In the domain \(\eta<0\), in the variables \(x=\theta-\frac{2}{3}(-\eta)^{3/2}\), \(y=\theta+\frac{2}{3}(-\eta)^{3/2}\), it takes the form

\[ G[z]=z_{xy}+A(z_x-z_y)=0, \tag{1} \]

\[ A=\frac{1}{6s}+\sum_{m=0}^{\infty} a_m s^{(2m-1)/3},\qquad s=y-x;\qquad a_m=\frac14(-1)^{m+1}(3/4)^{(2m-1)/3}b_m . \]

We shall call \(z(x,y)\) and \(\bar z(x,y)\) solutions of the first and second singular Tricomi problems if these functions, in a certain domain \(D\) \((0\le x\le y\le x_0)\), satisfy equation (1) and the boundary conditions

\[ z(x,x)=\tau(x),\qquad \bar z_\eta(x,x)=\nu(x),\qquad z(0,y)=\bar z(0,y)=0, \tag{2} \]

where \(\tau(0)=0\), \(\tau(x)\) and \(\nu(x)\in C^2[0,x_0]\).

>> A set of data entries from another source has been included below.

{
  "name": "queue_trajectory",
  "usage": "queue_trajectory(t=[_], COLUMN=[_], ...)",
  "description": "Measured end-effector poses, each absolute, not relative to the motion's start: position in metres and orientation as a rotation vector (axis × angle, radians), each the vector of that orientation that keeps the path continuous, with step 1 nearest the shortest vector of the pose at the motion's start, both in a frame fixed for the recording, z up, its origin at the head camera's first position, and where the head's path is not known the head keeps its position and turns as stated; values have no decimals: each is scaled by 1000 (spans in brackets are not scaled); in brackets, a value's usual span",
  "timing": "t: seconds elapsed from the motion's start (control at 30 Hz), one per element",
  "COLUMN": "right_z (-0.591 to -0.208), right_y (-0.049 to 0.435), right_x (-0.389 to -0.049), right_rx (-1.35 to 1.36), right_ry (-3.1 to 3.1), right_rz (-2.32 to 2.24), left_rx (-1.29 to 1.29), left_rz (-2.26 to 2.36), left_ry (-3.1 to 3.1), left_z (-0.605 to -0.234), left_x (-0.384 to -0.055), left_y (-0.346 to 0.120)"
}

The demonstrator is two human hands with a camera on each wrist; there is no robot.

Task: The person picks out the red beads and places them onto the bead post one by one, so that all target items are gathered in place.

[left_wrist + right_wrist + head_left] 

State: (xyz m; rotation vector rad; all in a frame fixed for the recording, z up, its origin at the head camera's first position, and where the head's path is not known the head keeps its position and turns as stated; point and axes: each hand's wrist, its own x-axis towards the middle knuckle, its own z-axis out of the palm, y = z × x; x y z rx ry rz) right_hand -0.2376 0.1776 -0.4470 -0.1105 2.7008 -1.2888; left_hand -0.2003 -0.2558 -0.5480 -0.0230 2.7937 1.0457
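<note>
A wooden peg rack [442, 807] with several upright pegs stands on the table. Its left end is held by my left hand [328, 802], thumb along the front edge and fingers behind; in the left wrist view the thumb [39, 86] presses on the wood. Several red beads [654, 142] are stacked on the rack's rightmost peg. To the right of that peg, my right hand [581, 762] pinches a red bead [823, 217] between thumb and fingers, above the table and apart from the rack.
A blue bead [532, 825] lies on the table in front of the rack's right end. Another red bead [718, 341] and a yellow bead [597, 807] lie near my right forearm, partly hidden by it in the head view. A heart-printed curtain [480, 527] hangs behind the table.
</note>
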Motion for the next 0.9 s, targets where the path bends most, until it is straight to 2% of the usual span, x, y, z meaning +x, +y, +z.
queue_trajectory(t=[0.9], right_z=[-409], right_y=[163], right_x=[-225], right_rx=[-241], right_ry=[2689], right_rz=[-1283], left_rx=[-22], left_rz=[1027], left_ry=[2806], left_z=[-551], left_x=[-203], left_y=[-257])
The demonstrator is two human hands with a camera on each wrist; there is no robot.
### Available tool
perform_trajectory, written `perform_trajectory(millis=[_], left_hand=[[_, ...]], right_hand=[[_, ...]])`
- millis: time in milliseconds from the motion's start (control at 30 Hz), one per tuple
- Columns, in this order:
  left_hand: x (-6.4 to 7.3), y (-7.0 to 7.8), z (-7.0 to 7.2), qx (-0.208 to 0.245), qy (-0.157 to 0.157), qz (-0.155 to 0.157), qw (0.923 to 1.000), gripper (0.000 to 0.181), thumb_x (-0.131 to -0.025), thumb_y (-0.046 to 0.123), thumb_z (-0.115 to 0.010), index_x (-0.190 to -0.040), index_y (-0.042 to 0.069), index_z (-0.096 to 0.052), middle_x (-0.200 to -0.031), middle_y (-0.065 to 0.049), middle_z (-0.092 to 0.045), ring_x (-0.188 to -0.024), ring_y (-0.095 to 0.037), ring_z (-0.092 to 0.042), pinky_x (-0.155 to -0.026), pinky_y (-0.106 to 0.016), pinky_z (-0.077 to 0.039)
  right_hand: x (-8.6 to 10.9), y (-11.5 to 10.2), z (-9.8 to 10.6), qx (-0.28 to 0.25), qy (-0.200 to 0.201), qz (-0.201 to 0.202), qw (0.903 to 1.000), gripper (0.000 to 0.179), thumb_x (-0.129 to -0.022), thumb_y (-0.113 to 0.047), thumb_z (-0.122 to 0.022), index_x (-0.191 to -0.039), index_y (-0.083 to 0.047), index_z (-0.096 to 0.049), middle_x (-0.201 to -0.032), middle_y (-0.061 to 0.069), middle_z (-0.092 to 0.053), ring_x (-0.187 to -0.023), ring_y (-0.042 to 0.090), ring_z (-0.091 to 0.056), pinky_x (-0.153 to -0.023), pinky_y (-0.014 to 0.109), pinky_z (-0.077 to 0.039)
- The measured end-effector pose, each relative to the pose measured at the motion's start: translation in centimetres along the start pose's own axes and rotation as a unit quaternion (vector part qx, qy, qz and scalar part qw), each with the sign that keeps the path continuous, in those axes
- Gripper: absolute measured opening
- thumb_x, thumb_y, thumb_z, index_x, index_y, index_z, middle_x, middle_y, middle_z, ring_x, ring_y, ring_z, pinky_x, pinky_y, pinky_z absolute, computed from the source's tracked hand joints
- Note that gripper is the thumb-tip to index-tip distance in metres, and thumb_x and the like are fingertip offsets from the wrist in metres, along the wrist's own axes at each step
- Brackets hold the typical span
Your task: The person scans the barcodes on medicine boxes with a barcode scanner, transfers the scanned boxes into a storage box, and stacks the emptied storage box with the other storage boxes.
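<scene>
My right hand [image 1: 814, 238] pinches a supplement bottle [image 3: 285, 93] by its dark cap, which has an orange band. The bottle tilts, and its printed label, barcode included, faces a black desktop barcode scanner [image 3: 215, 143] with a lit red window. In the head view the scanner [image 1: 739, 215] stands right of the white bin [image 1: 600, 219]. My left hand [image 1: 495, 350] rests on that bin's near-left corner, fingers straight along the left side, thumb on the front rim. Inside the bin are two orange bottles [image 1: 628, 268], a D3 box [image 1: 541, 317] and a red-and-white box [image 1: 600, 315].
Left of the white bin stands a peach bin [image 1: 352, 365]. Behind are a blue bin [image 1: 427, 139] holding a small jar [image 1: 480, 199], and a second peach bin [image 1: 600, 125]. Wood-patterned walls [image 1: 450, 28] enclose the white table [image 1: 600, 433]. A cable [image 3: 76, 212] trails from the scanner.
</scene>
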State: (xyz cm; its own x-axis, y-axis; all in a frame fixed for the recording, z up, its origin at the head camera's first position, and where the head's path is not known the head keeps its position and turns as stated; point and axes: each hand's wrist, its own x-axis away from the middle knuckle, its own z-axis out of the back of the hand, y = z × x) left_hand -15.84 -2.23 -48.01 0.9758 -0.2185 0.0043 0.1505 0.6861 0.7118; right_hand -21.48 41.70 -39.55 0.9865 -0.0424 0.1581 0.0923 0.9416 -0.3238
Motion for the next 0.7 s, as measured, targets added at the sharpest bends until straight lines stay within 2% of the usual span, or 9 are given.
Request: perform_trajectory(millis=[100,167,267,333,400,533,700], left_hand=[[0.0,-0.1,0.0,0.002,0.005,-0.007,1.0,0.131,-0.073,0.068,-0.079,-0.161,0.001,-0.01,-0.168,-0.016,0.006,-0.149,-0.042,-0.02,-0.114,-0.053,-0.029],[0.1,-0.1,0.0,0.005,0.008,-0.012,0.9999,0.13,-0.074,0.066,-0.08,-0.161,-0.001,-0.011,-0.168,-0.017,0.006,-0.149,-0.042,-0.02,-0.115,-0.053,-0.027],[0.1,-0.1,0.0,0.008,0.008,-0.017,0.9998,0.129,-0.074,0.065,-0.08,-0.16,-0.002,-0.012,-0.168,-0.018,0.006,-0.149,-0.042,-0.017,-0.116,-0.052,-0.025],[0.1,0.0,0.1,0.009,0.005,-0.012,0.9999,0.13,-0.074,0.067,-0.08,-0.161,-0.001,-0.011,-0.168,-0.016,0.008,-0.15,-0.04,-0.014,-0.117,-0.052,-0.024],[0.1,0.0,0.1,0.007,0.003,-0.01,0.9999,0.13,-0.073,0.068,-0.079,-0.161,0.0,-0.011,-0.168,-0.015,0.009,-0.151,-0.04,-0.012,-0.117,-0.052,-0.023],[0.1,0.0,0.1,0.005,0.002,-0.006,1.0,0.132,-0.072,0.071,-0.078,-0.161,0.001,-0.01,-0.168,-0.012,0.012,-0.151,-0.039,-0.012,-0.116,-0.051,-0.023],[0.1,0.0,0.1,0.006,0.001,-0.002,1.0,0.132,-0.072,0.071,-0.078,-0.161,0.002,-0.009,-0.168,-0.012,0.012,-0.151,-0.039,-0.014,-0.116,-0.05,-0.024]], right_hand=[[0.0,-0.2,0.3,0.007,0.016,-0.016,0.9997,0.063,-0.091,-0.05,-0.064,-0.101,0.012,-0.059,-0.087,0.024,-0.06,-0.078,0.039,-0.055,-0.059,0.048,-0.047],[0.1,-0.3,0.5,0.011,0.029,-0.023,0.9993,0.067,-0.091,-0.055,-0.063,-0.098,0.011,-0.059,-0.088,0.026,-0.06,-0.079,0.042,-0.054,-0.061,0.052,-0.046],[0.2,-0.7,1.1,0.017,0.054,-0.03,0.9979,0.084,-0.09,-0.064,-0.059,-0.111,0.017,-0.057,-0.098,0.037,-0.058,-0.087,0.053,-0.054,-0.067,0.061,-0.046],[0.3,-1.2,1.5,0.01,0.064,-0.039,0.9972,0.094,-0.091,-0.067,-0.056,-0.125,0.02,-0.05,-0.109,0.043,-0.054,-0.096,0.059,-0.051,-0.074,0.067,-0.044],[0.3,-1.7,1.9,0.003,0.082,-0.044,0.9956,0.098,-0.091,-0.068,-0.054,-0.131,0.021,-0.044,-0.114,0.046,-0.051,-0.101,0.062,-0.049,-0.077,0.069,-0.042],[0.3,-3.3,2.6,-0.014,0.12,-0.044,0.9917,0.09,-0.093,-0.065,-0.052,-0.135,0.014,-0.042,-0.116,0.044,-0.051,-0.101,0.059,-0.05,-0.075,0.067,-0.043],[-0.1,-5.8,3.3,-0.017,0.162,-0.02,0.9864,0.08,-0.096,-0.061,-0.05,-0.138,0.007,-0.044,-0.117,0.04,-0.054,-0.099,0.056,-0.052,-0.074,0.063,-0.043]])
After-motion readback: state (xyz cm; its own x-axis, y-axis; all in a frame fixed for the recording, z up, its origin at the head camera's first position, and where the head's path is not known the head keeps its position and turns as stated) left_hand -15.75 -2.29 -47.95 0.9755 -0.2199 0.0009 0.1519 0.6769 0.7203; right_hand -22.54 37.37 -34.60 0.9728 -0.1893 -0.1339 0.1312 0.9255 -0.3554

Problems of this type occur, for example, in the calculation of the characteristics of a wing profile \((^{1-3})\). To solve problems (2) it is sufficient to find their resolvents of Duhamel type \(U(x,y)\) and \(\bar U(x,y)\)—discontinuous integrals of equation (1) with boundary data (see \((^4)\), formulas (5)):

\[ U(x,x)=\bar U_\eta(x,x)=1,\qquad U(0,y)=\bar U(0,y)=0. \tag{3} \]

For the purpose of constructing \(U(x,y)\), make in (1) the substitution \(s=y-x\), \(t=x/y\), and then, in the equation arising thereby,

\[ \begin{aligned} Q[z] &= s(1-t^2)z_{st}-t(1-t)^2z_{tt}-s^2z_{ss} \\ &\quad +[As(1-t^2)-(1-t)^2]z_t-2As^2z_s=0 \end{aligned} \tag{4} \]

put

\[ z=U(x,y)=\sum_{n=0}^{\infty}U_n(x,y)=\sum_{n=0}^{\infty}s^{n/3}f_n(t). \tag{5} \]

Then we obtain the recurrent system of ordinary differential equations

\[ \begin{aligned} L_{m+2}[f] &= t(1-t)^2 f_{m+2}''(t) -\frac16(1-t)[2m-1+(2m+11)t]f_{m+2}'(t) \\ &\quad +\frac19 m(m+2)f_{m+2}(t) =\sum_{n=0}^{m} a_{n/2}\left[(1-t^2)f_{m-n}'(t)-\frac23(m-n)f_{m-n}(t)\right]. \end{aligned} \tag{6} \]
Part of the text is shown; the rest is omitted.